**TASK BRIEF**:
Only the lines below, from the one with "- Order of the" through the one with "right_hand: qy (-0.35", are to be written out, exactly.
======== DATASET CONTENT ========
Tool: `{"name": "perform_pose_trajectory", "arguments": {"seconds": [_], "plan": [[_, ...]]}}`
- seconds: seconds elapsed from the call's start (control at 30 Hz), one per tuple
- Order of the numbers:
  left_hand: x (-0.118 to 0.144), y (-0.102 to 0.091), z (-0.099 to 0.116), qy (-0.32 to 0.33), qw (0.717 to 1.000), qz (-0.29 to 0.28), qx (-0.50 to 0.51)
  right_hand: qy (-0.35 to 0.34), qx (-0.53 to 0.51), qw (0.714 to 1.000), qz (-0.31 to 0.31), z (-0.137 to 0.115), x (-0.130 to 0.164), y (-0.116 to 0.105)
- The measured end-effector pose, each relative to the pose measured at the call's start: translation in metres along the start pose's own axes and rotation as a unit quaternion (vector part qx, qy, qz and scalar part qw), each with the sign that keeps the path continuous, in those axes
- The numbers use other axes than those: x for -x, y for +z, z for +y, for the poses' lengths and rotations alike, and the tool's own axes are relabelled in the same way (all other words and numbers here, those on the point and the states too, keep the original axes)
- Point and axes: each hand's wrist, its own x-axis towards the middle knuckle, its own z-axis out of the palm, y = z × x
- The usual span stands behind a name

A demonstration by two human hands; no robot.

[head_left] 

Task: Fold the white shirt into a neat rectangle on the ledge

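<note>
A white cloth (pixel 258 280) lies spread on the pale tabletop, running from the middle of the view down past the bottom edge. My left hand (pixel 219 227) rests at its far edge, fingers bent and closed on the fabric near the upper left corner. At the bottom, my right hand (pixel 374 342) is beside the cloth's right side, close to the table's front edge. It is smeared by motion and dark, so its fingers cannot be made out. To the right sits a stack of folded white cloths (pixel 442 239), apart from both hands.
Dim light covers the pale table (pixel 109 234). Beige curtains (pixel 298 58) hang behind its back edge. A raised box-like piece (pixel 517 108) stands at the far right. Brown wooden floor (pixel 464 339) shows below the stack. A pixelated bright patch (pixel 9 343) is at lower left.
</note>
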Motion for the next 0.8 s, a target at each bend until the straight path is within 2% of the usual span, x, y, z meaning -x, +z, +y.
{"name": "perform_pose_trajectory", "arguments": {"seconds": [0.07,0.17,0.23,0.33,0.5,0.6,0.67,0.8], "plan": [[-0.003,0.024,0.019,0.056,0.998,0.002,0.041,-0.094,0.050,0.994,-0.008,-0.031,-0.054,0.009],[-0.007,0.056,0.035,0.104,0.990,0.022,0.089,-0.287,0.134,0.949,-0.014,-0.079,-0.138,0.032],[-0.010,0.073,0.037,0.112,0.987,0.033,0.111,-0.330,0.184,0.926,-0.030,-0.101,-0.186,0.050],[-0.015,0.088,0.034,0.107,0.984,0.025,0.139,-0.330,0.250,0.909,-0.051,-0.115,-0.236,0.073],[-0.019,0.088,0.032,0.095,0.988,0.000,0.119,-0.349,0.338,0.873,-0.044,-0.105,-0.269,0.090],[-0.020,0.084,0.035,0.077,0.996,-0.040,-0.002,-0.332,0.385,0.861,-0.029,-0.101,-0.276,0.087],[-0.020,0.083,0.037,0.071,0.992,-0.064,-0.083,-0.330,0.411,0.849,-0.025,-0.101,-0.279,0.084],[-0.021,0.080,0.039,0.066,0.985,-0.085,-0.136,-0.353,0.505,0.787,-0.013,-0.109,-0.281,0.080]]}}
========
**THE COMPLETED TASK**:
- Order of the numbers:
  left_hand: x (-0.118 to 0.144), y (-0.102 to 0.091), z (-0.099 to 0.116), qy (-0.32 to 0.33), qw (0.717 to 1.000), qz (-0.29 to 0.28), qx (-0.50 to 0.51)
  right_hand: qy (-0.35 to 0.34), qx (-0.53 to 0.51), qw (0.714 to 1.000), qz (-0.31 to 0.31), z (-0.137 to 0.115), x (-0.130 to 0.164), y (-0.116 to 0.105)

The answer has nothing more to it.